Investigators earlier Monday provided specifics of the plane’s altitude and “below target” airspeed as it approached runway 28L at San Francisco International Airport Saturday.
Deborah Hersman — the head of the National Transportation Safety Board — said the Boeing 777’s airspeed was 106 knots, or about 122 miles per hour, when it crashed.
She again described the aircraft’s speed as “significantly below” the minimum speed of 137 knots, or about 158 miles per hour, the Boeing 777 should be maintaining when landing.
Hersman reiterated that audio from the cockpit’s voice recorder had captured the voice of one of the pilot’s “calling out” for a “go-around” just 1.5 seconds before the crash, but clarified it was one of the pilot’s saying to the other to abort the landing, not a call to the control tower:
“There was a call for a go-around. That means they wanted to abort the landing.”
The voice recorder also recorded one of the crew members calling for more speed seven seconds before the crash, while flight data recorder showed the the aircraft’s speed was increasing at the time of the impact.
Hersman declined to speculate why the plane might have been travelling below the minimum air speed saying:
“We want the crew to provide that information. We don’t want to influence the responses.”

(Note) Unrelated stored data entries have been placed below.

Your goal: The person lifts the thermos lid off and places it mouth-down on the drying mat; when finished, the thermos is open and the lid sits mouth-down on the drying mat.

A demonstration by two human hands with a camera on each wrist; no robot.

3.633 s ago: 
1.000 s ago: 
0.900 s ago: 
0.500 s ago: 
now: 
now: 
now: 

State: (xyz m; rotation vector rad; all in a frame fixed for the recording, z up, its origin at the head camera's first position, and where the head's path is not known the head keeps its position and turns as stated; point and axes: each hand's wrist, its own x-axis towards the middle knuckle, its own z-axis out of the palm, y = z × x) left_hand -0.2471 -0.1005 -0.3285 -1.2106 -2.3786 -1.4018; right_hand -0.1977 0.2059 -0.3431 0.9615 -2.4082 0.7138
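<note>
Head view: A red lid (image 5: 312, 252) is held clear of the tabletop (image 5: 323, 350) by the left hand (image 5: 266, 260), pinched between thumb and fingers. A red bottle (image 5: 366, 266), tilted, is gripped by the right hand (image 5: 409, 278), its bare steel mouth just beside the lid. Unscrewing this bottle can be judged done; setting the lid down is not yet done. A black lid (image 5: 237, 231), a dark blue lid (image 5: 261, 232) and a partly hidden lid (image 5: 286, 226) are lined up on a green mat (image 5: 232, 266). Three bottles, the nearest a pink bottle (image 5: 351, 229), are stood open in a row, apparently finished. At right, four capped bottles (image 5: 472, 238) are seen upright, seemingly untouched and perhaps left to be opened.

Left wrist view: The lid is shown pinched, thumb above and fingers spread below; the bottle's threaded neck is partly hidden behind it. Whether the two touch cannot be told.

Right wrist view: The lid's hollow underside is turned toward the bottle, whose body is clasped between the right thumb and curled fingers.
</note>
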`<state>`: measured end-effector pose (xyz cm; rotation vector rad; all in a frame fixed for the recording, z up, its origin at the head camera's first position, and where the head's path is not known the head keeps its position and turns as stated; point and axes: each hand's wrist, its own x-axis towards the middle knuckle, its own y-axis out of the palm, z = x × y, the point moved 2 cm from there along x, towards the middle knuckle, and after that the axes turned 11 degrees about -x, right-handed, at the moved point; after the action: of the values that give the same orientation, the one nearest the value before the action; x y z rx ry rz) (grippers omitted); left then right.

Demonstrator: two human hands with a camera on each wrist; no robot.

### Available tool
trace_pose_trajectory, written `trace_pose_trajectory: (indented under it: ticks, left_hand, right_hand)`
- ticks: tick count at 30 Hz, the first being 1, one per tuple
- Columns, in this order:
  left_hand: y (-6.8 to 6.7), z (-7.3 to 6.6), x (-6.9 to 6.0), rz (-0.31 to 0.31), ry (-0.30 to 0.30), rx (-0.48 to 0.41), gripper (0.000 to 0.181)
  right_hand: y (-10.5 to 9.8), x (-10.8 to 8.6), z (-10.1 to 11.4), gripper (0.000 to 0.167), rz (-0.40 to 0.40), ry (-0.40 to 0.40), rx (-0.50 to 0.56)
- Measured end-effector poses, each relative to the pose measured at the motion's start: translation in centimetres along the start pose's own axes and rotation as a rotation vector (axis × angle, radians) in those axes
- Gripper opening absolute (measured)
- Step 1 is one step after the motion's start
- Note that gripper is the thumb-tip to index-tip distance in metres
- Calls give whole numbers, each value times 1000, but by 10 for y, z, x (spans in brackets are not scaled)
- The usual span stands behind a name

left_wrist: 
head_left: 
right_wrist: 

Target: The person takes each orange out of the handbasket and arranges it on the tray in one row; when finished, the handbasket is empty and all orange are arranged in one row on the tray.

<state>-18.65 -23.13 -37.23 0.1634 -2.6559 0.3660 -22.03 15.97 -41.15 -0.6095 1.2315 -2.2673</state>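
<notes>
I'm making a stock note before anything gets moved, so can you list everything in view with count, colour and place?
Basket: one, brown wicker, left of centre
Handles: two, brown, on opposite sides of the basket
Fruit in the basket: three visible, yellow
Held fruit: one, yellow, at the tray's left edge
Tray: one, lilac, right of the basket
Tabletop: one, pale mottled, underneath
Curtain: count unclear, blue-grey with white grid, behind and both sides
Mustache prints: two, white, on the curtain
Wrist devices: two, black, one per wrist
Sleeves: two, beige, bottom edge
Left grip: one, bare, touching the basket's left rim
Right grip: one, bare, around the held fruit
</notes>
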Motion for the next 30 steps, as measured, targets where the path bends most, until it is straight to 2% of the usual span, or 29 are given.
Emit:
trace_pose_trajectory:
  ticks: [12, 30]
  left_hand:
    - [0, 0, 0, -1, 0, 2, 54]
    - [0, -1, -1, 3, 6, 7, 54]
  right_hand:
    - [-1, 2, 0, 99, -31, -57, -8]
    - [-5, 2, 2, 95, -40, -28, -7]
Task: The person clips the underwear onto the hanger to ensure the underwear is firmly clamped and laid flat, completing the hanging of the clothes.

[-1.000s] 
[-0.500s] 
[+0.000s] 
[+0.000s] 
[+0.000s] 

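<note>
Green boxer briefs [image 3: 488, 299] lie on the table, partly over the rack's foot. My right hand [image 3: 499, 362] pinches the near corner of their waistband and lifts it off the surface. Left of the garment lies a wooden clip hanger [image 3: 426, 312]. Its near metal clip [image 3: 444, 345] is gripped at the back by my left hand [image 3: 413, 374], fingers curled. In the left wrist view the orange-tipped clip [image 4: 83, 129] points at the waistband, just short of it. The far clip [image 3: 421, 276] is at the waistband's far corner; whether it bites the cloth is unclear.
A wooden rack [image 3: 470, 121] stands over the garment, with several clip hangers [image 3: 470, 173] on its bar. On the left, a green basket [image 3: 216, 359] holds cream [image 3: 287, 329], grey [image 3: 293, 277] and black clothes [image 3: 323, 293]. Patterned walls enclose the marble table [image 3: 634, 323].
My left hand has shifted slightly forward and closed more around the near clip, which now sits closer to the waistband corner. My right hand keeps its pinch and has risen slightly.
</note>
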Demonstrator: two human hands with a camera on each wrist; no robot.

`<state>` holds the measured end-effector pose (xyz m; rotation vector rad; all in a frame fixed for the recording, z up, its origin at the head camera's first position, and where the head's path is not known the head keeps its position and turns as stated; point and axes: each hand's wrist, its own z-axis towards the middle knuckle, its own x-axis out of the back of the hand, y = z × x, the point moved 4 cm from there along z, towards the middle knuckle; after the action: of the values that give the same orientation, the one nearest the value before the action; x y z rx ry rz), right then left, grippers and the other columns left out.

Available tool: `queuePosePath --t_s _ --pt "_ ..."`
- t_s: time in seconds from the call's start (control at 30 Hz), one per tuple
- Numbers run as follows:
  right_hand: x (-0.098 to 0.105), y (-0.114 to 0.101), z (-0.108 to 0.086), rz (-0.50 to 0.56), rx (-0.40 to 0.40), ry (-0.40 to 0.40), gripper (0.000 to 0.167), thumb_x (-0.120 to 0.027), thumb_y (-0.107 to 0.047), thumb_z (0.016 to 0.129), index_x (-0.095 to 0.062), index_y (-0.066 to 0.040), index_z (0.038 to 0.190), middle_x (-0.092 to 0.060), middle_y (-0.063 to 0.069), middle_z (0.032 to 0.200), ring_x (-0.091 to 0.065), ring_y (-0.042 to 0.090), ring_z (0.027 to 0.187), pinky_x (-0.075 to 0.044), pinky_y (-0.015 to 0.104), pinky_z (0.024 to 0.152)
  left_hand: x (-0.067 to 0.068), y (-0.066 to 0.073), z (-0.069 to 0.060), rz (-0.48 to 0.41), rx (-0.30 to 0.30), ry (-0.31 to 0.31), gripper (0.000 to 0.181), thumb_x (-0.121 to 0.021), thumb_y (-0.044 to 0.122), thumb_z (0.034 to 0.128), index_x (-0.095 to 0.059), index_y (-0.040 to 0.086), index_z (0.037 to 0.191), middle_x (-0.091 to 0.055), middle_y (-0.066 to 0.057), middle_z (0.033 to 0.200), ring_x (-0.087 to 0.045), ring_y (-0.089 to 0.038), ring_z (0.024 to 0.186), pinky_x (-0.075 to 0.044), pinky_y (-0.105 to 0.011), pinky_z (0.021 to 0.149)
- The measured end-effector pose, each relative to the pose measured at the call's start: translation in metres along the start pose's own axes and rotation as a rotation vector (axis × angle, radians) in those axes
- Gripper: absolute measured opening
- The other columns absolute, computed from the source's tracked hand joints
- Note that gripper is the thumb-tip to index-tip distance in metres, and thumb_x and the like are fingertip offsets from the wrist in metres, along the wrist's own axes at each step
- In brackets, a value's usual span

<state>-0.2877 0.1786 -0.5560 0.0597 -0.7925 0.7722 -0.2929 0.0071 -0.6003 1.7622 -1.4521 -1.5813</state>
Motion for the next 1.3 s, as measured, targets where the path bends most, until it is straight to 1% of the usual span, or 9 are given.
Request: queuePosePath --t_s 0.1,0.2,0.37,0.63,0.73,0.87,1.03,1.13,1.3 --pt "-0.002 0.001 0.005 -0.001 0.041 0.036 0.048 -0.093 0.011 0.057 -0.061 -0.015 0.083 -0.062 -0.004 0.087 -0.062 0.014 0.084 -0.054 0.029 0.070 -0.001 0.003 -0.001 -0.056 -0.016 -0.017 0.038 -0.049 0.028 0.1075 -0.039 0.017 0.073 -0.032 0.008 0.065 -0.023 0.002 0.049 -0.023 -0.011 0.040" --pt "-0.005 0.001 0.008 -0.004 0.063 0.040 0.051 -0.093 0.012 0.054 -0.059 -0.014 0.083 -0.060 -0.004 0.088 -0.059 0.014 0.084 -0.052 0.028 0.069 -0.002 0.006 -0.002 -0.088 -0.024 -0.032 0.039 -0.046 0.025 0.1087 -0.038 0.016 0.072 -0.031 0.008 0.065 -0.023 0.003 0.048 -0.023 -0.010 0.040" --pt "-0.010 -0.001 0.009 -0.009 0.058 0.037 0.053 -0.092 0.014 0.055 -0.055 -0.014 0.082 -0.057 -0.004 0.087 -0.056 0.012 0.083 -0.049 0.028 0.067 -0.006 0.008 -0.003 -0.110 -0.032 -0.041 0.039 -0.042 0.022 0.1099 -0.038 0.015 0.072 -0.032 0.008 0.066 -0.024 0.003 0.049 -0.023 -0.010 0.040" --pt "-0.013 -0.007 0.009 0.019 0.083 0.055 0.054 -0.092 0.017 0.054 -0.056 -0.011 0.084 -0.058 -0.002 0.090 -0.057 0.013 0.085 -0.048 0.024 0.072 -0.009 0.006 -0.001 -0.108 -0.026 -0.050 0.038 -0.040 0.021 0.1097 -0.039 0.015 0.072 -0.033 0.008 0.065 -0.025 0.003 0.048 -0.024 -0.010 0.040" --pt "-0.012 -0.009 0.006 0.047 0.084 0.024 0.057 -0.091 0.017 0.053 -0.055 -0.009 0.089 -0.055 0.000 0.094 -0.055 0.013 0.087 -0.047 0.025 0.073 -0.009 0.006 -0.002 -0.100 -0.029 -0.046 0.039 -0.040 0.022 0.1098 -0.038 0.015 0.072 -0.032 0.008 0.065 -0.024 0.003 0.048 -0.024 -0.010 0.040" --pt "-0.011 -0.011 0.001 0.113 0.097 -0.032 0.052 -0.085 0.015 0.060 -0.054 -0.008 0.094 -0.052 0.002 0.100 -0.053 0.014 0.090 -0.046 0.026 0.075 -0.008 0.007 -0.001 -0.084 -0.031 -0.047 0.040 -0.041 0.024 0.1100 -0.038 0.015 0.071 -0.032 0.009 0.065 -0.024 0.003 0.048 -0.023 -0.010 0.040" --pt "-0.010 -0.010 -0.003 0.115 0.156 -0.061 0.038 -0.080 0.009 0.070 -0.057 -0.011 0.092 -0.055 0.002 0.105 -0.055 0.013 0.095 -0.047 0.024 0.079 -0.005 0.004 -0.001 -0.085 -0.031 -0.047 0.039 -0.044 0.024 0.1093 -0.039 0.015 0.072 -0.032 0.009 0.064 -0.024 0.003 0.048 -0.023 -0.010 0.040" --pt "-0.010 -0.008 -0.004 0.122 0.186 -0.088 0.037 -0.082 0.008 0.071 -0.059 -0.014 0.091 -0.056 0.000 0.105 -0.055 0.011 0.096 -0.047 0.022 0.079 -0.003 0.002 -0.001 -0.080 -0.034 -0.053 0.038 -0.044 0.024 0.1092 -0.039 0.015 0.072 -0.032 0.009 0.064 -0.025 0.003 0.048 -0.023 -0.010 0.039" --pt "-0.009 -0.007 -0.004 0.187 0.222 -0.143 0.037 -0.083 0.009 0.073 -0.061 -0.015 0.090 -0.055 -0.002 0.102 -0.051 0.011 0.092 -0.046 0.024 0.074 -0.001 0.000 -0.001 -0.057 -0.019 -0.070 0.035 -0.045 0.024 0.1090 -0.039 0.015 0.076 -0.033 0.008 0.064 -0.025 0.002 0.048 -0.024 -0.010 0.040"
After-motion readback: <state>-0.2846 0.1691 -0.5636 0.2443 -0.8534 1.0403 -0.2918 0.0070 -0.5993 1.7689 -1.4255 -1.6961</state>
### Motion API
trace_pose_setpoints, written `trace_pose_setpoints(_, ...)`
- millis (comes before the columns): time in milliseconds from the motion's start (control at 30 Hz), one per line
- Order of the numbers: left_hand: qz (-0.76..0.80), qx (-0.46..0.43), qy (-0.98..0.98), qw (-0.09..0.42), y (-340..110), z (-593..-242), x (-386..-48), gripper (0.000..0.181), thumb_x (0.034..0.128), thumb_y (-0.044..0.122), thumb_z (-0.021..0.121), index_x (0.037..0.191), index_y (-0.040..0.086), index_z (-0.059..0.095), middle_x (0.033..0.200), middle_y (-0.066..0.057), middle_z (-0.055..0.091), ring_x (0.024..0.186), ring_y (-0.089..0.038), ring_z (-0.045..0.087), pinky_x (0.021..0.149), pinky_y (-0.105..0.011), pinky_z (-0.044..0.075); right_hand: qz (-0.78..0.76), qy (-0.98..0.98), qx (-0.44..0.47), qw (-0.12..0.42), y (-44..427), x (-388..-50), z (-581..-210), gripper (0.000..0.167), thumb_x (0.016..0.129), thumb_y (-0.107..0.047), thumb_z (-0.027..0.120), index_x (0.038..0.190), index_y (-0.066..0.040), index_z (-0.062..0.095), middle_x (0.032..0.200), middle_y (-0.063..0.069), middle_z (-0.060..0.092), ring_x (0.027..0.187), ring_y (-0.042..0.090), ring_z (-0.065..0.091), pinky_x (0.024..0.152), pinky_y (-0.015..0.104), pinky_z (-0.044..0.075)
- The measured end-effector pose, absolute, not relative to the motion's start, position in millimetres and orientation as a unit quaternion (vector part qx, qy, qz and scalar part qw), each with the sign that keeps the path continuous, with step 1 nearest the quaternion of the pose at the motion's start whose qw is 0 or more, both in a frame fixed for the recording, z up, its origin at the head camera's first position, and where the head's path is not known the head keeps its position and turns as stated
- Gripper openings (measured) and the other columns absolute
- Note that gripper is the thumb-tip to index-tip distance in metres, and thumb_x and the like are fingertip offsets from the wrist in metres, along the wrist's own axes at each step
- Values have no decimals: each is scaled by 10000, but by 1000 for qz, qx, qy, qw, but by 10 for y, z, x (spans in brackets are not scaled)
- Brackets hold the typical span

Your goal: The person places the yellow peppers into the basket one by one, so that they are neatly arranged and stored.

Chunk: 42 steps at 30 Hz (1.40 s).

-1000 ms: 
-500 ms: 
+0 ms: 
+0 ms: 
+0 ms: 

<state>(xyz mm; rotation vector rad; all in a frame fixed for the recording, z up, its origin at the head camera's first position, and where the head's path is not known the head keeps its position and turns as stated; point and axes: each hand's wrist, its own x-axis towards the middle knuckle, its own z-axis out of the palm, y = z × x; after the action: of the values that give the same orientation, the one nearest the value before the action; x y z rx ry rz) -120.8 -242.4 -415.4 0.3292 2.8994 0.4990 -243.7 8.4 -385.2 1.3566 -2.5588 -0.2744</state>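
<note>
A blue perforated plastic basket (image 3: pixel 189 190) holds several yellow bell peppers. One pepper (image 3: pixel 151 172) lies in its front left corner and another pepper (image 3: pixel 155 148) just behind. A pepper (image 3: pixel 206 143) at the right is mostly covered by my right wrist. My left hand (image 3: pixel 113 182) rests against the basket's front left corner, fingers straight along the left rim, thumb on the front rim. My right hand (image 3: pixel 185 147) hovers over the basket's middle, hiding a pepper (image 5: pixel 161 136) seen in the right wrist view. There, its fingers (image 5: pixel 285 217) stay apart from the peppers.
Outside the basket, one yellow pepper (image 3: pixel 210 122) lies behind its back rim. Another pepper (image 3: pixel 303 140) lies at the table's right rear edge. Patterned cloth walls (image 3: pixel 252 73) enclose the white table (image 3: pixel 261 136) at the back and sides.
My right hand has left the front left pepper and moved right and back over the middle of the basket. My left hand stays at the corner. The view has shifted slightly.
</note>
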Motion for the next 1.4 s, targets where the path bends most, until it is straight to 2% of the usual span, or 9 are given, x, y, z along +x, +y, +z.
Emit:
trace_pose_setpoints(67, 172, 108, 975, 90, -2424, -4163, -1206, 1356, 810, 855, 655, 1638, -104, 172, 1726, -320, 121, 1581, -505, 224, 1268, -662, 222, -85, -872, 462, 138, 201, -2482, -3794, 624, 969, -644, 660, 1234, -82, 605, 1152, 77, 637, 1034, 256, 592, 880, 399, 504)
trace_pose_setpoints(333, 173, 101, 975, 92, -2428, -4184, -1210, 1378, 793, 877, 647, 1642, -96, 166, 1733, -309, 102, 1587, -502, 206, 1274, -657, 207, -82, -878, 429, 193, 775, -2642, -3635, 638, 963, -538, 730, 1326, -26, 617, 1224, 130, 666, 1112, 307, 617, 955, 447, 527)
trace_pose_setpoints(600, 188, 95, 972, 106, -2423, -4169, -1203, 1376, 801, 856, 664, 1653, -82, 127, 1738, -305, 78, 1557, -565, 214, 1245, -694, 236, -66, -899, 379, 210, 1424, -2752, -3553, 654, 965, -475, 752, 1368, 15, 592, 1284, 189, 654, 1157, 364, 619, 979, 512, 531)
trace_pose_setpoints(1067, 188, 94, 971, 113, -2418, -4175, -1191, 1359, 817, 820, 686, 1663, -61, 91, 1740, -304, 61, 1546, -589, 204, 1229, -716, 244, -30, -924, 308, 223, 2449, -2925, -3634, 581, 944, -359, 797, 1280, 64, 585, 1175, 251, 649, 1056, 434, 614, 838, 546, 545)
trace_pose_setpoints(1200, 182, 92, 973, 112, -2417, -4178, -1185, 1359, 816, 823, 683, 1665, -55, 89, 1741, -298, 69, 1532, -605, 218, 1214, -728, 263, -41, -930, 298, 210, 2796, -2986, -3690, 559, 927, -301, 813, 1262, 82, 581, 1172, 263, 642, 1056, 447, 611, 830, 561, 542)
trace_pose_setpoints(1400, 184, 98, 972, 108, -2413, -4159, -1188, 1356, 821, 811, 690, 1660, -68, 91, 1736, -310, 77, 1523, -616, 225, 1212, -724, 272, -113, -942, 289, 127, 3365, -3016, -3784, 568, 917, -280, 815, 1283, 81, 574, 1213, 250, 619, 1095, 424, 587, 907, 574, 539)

She declined to confirm that the pilot of the plane, identified as Lee Kang-Kuk, had just 43 hours of experience in piloting a 777. She did, though, acknowledge Lee was still undergoing training in flying the aircraft:
“It was a captain who was working on his initial operating experience in a triple-7. He was an experienced pilot and prior captain, but he was working on getting his rating on a triple- 7, and getting initial operating experience in a triple-7. He was flying with a check captain, or a training captain.”
Asiana has said Lee had 9,000 hours of flight time in other aircraft, and was accompanied by an experienced trainer, who acted as co-pilot, at the time of the crash.
Because of the travel time and distance from its original departure city of Shanghai, China, and with a stop in Seoul, South Korea, there were four pilots assigned to fly the plane. There were also crew quarters so that crew members could rest during the flight.
Hersman says investigators would be looking at the rest periods of the crew and other factors, such as possible medical issues, to see if any other factors may have had impacted the pilot’s performance.
She would not speculate on reports that one of the two girls killed in the crash had been hit by a firetruck responding to the burning plane, saying the San Mateo County coroner would rule on the cause of death.